→ **What you should do**
All lines from the start of the listing below through the line containing "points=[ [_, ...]" are to be written out again exactly, and no others.

== == ==

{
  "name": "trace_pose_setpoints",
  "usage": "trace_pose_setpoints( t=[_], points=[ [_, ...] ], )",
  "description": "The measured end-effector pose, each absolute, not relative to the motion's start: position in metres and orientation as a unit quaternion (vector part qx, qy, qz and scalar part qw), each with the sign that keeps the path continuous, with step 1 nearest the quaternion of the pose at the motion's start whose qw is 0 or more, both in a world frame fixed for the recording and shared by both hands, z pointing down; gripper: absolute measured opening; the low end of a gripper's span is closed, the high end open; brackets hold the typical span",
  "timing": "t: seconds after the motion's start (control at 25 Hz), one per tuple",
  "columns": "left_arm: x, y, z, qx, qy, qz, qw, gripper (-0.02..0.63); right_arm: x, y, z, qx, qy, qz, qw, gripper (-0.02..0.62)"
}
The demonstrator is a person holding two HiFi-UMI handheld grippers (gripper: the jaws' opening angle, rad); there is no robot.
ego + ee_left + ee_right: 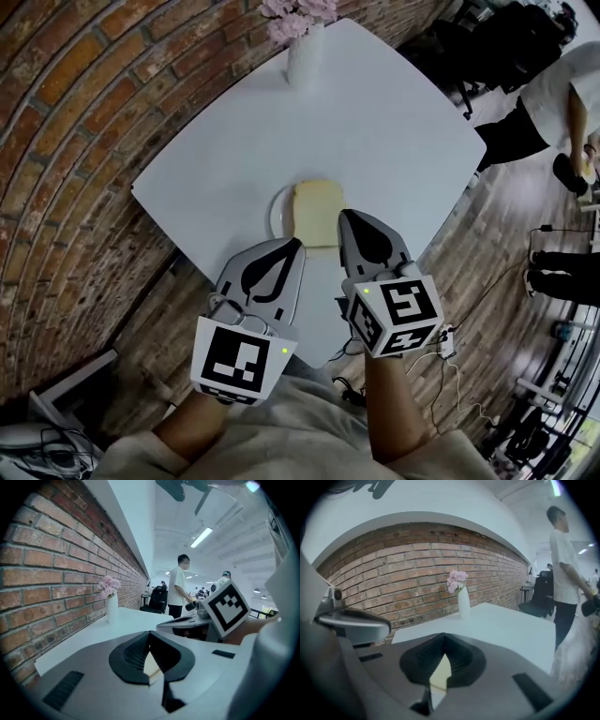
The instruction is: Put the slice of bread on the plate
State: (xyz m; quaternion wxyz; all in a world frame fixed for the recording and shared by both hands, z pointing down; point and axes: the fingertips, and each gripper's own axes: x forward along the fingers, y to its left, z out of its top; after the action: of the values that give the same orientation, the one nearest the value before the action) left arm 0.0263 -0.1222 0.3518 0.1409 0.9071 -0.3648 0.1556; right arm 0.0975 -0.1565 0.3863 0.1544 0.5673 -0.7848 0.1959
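Brick wall (66, 141): runs along the far left side of my desk.
Desk (394, 122): white and square, seen corner-on from my head view.
Person (553, 94): stands well apart, beyond the desk's right corner.
Left claw (299, 243): closed, jaws meeting at a point with nothing between them; it sits just beside the plate's near edge.
Right claw (344, 216): closed and empty too; in the head view its tip overlaps the bread's near right corner.
Vase (305, 56): white, upright at the far corner, holding pink flowers.
Plate (278, 214): white, near the desk's front edge.
Bread (317, 211): one pale slice lying flat on the plate.
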Motion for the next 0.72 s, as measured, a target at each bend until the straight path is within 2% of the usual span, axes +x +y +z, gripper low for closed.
trace_pose_setpoints(
  t=[0.72],
  points=[
    [0.027, -0.097, 0.259, 0.932, -0.344, 0.090, 0.067, 0.011, 0.075, -0.092, 0.252, 0.597, -0.793, 0.066, 0.098, 0.008]
  ],
)
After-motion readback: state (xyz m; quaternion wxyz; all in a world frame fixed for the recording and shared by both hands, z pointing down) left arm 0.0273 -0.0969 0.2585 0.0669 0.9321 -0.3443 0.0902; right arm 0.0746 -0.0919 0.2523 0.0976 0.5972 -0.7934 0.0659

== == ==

→ **Final answer**
{
  "name": "trace_pose_setpoints",
  "usage": "trace_pose_setpoints( t=[_], points=[ [_, ...] ], )",

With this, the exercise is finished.